Needed a definition for transformer which in turn needed 2 more definitions

To do with issue https://github.com/huggingface/transformers/issues/9078

* fix: Adjusts definition of neural network to make it easier to read
---
 docs/source/glossary.rst | 3 +++
 1 file changed, 3 insertions(+)

diff --git a/docs/source/glossary.rst b/docs/source/glossary.rst
index 8c52a67d5..be7a46869 100644
--- a/docs/source/glossary.rst
+++ b/docs/source/glossary.rst
@@ -21,6 +21,7 @@ General terms
 - CLM: causal language modeling, a pretraining task where the model reads the texts in order and has to predict the
   next word.

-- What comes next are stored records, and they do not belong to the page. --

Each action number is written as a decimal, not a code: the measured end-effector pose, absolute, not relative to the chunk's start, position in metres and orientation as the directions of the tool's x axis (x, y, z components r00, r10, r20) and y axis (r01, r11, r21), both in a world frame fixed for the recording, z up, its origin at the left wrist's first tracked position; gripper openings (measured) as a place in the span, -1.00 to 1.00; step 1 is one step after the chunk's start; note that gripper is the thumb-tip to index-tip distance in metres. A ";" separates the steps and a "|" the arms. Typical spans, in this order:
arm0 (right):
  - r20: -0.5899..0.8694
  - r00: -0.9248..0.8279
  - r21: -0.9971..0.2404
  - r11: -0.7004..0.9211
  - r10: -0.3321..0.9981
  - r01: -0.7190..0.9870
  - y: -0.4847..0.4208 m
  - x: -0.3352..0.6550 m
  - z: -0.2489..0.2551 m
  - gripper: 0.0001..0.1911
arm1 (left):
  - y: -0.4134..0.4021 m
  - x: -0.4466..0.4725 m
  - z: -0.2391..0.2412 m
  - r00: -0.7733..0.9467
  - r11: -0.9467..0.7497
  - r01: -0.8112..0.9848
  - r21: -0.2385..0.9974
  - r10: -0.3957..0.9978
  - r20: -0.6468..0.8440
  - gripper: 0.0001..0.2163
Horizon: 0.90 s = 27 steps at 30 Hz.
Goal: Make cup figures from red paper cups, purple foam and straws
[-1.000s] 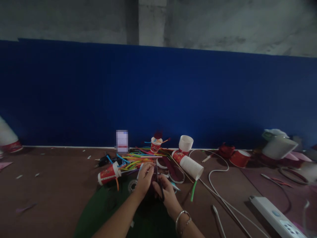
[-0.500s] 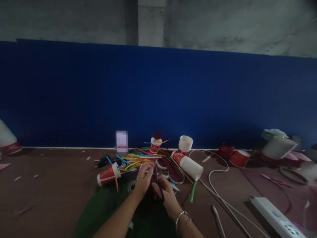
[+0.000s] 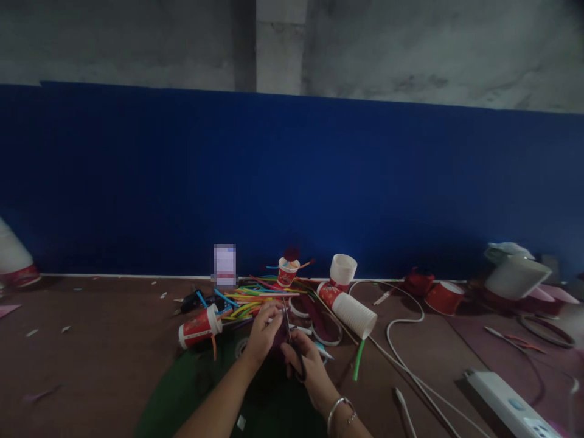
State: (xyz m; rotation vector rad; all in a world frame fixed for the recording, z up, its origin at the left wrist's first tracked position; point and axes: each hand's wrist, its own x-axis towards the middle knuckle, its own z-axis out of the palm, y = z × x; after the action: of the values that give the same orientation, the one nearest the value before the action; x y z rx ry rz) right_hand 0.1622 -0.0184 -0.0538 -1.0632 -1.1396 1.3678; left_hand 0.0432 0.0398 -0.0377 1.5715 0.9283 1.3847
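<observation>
My right hand [image 3: 310, 368] is closed round the handles of a pair of scissors [image 3: 297, 358], whose blades point up and away from me. The blades lie beside the fingertips of my left hand [image 3: 263, 334]. That hand is pinched on a dark maroon piece [image 3: 277, 348], mostly hidden between the hands; its material I cannot make out. Just beyond them lies a pile of colourful pipe cleaners [image 3: 255, 297]. Behind it stands a red and white paper cup [image 3: 287, 275] with pipe cleaners sticking out at both sides and a dark red piece on top.
A tipped paper cup [image 3: 199, 326] lies on the left, near a roll of tape [image 3: 241, 347]. To the right are a lying stack of paper cups [image 3: 353, 313], a white cable [image 3: 390, 334], a marker [image 3: 405, 410] and a power strip [image 3: 508, 398]. A blue partition [image 3: 292, 176] closes off the back.
The view has tilted up slightly, so the table items sit a little lower. Both hands keep nearly the same position, with the scissors still beside the left fingertips.
</observation>
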 end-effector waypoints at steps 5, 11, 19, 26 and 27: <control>0.014 -0.105 -0.985 -0.004 0.994 -0.172 -0.014 0.163 -0.059 -0.62 | 0.041 0.043 -0.039 0.125 -0.381 0.010 0.924 0.918 0.377 -0.77; -0.008 -0.093 -0.987 -0.022 0.996 -0.156 -0.013 0.165 -0.057 -0.62 | 0.043 0.042 -0.040 0.116 -0.366 0.020 0.930 0.925 0.362 -0.75; -0.025 -0.007 -0.997 -0.026 1.000 -0.069 -0.011 0.165 -0.055 -0.57 | 0.044 0.044 -0.036 0.014 -0.248 -0.062 0.967 0.968 0.249 -0.76; 0.085 0.211 -0.995 0.092 0.974 -0.025 -0.006 0.175 -0.056 -0.54 | 0.045 0.042 -0.030 -0.002 -0.109 -0.090 0.990 0.994 0.109 -0.72; 0.092 0.231 -0.996 0.093 0.969 0.010 -0.005 0.178 -0.056 -0.56 | 0.044 0.040 -0.028 0.003 -0.101 -0.091 0.991 0.995 0.101 -0.73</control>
State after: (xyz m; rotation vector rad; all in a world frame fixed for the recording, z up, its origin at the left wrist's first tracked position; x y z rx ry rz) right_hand 0.1779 -0.0046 -0.0559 -1.2414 -1.0781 0.9705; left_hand 0.0403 0.0438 -0.0277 1.2181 1.0866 1.3192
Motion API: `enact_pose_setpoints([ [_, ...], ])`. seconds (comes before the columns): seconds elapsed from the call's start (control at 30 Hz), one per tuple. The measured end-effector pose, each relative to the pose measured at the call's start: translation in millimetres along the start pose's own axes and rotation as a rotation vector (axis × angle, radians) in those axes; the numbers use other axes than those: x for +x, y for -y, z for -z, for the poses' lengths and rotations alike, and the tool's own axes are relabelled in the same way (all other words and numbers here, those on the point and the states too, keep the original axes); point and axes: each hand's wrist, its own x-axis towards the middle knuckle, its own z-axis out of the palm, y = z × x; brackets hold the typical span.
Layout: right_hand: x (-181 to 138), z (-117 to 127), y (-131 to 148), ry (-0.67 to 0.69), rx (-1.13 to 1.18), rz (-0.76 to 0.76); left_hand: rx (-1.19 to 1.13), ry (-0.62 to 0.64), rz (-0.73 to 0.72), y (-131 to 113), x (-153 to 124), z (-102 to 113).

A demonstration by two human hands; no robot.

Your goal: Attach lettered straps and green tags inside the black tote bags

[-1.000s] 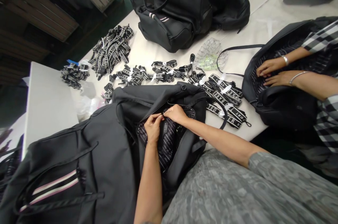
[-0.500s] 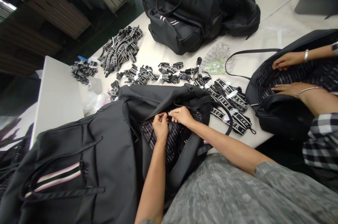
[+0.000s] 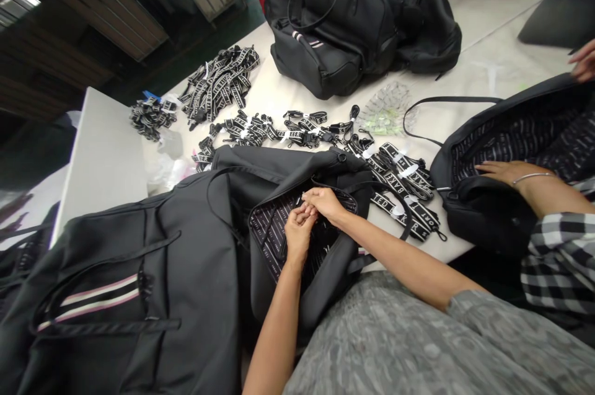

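A black bag [image 3: 320, 296] lies open in front of me, its dark lining [image 3: 269, 227] printed with rows of pale lettering. Over the opening, my left hand [image 3: 300, 230] is closed, with thumb and fingertips pinched together. My right hand [image 3: 325, 204] meets it from the right, also in a pinch, and the fingertips of both touch or nearly touch. A small dark piece shows at the fingertips, but what they grip is too small to make out. Beside this bag on the left lies a larger black bag [image 3: 195, 283] with a pink, white and black stripe.
Bundles of lettered black-and-white straps [image 3: 400, 178] lie beyond and right of the bag, with a strap heap [image 3: 223, 82] farther back. Black bags [image 3: 334, 29] stand behind. A clear plastic packet [image 3: 385, 110] rests nearby. At right, a co-worker's hand [image 3: 515, 178] is in another open bag [image 3: 465, 153].
My hands have come closer together, the left moving right and slightly down. The co-worker's farther hand has lifted out of the other bag toward the right edge.
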Motion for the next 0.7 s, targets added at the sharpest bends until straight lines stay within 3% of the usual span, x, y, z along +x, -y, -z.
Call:
enact_pose_setpoints([
  [0.13,-2,0,1,-0.003,0.023,0.001,0.122,-0.069,-0.122,1,-2,0],
  [0.27,-1,1,-2,-0.062,-0.013,0.011,0.542,-0.164,-0.482,2,-8,4],
  [0.37,1,2,-4,-0.105,-0.073,0.032,0.914,-0.082,-0.776,3,-8,9],
  [0.43,0,3,-5,-0.102,-0.112,0.047,1.057,-0.03,-0.879,3,-7,10],
  [0.57,-4,3,-5,-0.095,-0.162,0.084,1.169,-0.061,-0.944,3,-7,10],
  [0.7,-1,5,-9,-0.099,-0.149,0.055,0.986,-0.106,-0.808,4,-5,7],
])
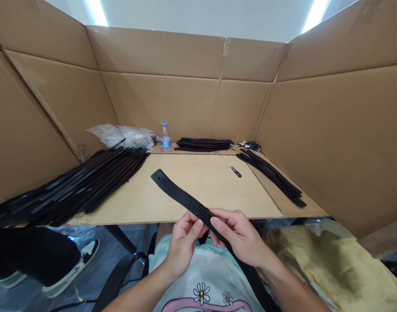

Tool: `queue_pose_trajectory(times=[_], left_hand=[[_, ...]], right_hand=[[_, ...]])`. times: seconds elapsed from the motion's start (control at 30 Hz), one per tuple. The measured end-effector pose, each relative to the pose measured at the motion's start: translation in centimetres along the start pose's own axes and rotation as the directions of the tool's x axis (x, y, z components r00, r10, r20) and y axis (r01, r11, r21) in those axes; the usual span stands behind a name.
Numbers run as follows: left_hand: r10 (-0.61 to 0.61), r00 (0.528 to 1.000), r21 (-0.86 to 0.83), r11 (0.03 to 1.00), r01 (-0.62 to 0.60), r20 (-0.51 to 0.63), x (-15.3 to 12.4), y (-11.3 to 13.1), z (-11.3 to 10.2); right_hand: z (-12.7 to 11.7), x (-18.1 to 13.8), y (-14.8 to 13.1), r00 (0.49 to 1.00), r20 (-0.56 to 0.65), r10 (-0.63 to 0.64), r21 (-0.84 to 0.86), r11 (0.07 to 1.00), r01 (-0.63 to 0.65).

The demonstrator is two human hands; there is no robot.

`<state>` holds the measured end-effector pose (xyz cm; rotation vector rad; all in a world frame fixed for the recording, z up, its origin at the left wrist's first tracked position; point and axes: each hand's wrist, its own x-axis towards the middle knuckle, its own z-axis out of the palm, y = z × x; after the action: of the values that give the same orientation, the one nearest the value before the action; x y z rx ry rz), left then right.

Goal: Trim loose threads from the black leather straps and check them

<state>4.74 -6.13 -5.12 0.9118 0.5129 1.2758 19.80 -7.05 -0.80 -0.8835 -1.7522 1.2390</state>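
Observation:
Both hands hold one black strap [178, 193] in front of the table's near edge. My left hand [182, 245] pinches it with thumb and fingers closed. My right hand [239, 236] grips the same strap just beside it, fingers curled over the top. The strap's free end, with a small hole, points up and left over the wooden table [198, 190]. Its other end runs down past my right wrist toward my lap.
A large pile of black straps [74, 186] covers the table's left side. Smaller stacks lie at the back [203, 144] and right [271, 175]. A water bottle [165, 137], plastic bags [123, 135] and small snips [236, 172] sit on the table. Cardboard walls surround it. Someone's shoe [71, 268] shows lower left.

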Motion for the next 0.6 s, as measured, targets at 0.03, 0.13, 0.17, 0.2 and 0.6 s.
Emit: queue_pose_trajectory(times=[0.03, 0.13, 0.17, 0.2, 0.6], left_hand=[[-0.001, 1.0, 0.013, 1.0, 0.002, -0.02, 0.0, 0.0, -0.1], [0.014, 0.995, 0.058, 0.998, -0.008, -0.102, 0.1, 0.1, -0.4], [0.025, 0.992, 0.074, 0.997, -0.016, -0.123, 0.1, 0.1, -0.4], [0.036, 0.991, 0.09, 0.996, -0.024, -0.131, 0.1, 0.2, -0.5], [0.176, 0.981, 0.18, 0.971, -0.159, -0.086, -0.4, 1.3, 0.3]], right_hand=[[0.1, 0.0, 0.1, 1.0, 0.003, 0.007, 0.025, 1.0, -0.007], [0.1, 0.2, 0.1, 1.0, -0.001, 0.013, 0.079, 0.997, -0.013], [0.1, 0.3, 0.1, 1.0, -0.012, 0.012, 0.09, 0.996, -0.011], [0.0, 0.3, 0.2, 1.0, -0.023, 0.011, 0.1, 0.995, -0.009], [-0.5, 1.3, 1.6, 0.996, -0.08, -0.028, 0.336, 0.94, 0.053]])
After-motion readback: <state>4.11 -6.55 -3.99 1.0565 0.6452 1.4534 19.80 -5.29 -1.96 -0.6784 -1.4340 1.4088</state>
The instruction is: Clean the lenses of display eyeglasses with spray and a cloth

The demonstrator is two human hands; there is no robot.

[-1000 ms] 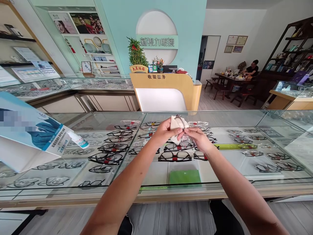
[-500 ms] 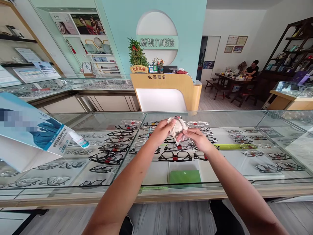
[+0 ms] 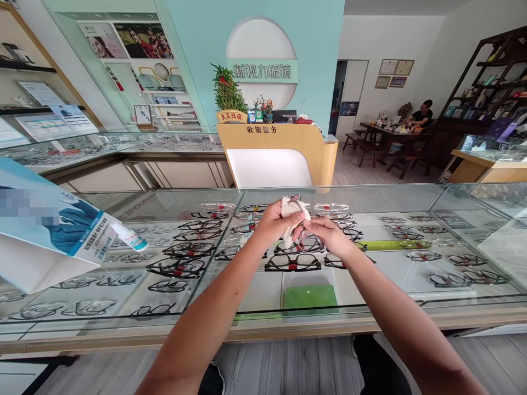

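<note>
Above the glass counter (image 3: 251, 293), my left hand (image 3: 275, 220) is closed around a crumpled cream cloth (image 3: 291, 208), its thumb pressed over the folds. A pair of glasses (image 3: 296, 197) is partly wrapped in the cloth; a small dark and reddish part of the frame shows at the top, and the rest is mostly covered. My right hand (image 3: 327, 233) meets the left one, its fingers pinched at the glasses by the cloth's right edge. Fingers and cloth hide the exact grip. Below both hands, rows of display eyeglasses (image 3: 293, 263) lie under the glass.
A white spray bottle (image 3: 130, 237) and a blue-and-white box (image 3: 82, 241) stand on the counter at left. Beyond is a wooden cashier desk (image 3: 329, 164) with plants. A person (image 3: 422, 116) sits at a dark table at back right.
My left thumb has shifted down and right across the cloth, covering more of it. My hands have drawn closer together, and the cloth is bunched differently. The view has shifted slightly.
</note>
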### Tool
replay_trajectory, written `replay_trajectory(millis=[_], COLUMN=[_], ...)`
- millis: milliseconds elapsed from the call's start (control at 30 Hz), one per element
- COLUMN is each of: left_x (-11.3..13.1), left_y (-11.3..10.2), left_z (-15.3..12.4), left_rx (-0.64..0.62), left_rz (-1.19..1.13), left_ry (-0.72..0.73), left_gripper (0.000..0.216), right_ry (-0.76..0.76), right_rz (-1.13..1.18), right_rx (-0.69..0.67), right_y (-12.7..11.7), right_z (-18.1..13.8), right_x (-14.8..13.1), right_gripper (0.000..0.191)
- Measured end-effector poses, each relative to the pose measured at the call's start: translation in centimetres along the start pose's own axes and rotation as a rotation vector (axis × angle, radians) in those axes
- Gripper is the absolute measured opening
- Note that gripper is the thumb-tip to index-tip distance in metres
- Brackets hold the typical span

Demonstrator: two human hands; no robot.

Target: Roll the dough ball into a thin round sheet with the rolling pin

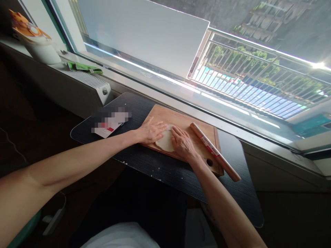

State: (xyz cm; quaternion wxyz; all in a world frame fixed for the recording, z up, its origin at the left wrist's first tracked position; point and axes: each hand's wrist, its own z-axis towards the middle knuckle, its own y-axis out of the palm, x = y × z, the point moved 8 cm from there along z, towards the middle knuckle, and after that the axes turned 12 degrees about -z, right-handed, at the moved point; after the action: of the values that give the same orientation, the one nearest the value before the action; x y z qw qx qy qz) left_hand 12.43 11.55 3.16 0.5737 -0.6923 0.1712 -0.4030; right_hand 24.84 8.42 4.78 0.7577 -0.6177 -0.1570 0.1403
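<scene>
A flattened round of pale dough (164,142) lies on a wooden cutting board (168,115). My left hand (152,131) rests at the dough's left side, fingers stretched out with their tips on its edge. On the right side of the dough, my right hand (182,142) lies flat, fingers extended and pressed on it. Neither hand grips anything. To the right of my right hand, a wooden rolling pin (224,163) with a red and white label lies slantwise across the board, its near end reaching past the board's edge.
The board sits on a dark folding-type table (131,100) with white crumbs near its front edge. A partly blurred card or packet (106,130) lies at the left. Beyond are a radiator (85,84) with a green cloth (84,67), a white bucket (42,50) and a large window.
</scene>
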Motion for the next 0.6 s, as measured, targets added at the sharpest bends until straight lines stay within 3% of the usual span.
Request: replay_trajectory(millis=[167, 333, 467, 600], left_x=[-0.9, -0.4, 1.9, 3.4], left_y=[-2.4, -5.3, -5.4, -3.2], left_z=[0.1, 4.1, 6.2, 4.9], left_rx=[0.134, 0.211, 0.164, 0.108], left_rz=[-0.016, -0.038, -0.029, 0.072], left_ry=[-0.078, -0.275, -0.201, -0.056], left_gripper=[0.043, 0.030, 0.021, 0.027], right_ry=[0.018, 0.259, 0.494, 0.498], right_rz=[0.016, -0.042, -0.127, -0.106], right_rx=[-0.009, 0.095, 0.066, -0.032], right_y=[-0.4, -3.7, -5.7, -4.1], right_z=[-0.2, -0.5, -3.4, -6.1], right_x=[0.9, 5.3, 10.5, 12.3], right_gripper=[0.038, 0.034, 0.033, 0.032])
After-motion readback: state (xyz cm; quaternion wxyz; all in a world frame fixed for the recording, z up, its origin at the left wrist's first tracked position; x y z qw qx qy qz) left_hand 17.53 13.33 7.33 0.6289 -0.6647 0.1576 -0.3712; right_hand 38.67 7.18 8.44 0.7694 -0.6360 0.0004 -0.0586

It's usually done by reading the whole sentence but using a mask inside the model to hide the future
   tokens at a certain timestep.
+- deep learning: machine learning algorithms which uses neural networks with several layers.
 - MLM: masked language modeling, a pretraining task where the model sees a corrupted version of the texts, usually done
   by masking some tokens randomly, and has to predict the original text.
 - multimodal: a task that combines texts with another kind of inputs (for instance images).
@@ -33,10 +34,12 @@ General terms
   involve a self-supervised objective, which can be reading the text and trying to predict the next word (see CLM) or
   masking some words and trying to predict them (see MLM).
 - RNN: recurrent neural network, a type of model that uses a loop over a layer to process texts.
+- self-attention: each element of the input finds out which other elements of the input they should attend to.
 - seq2seq or sequence-to-sequence: models that generate a new sequence from an input, like translation models, or
   summarization models (such as :doc:`Bart </model_doc/bart>` or :doc:`T5 </model_doc/t5>`).
 - token: a part of a sentence, usually a word, but can also be a subword (non-common words are often split in subwords)
   or a punctuation symbol.
+- transformer: self-attention based deep learning model architecture.
 
 Model inputs
 -----------------------------------------------------------------------------------------------------------------------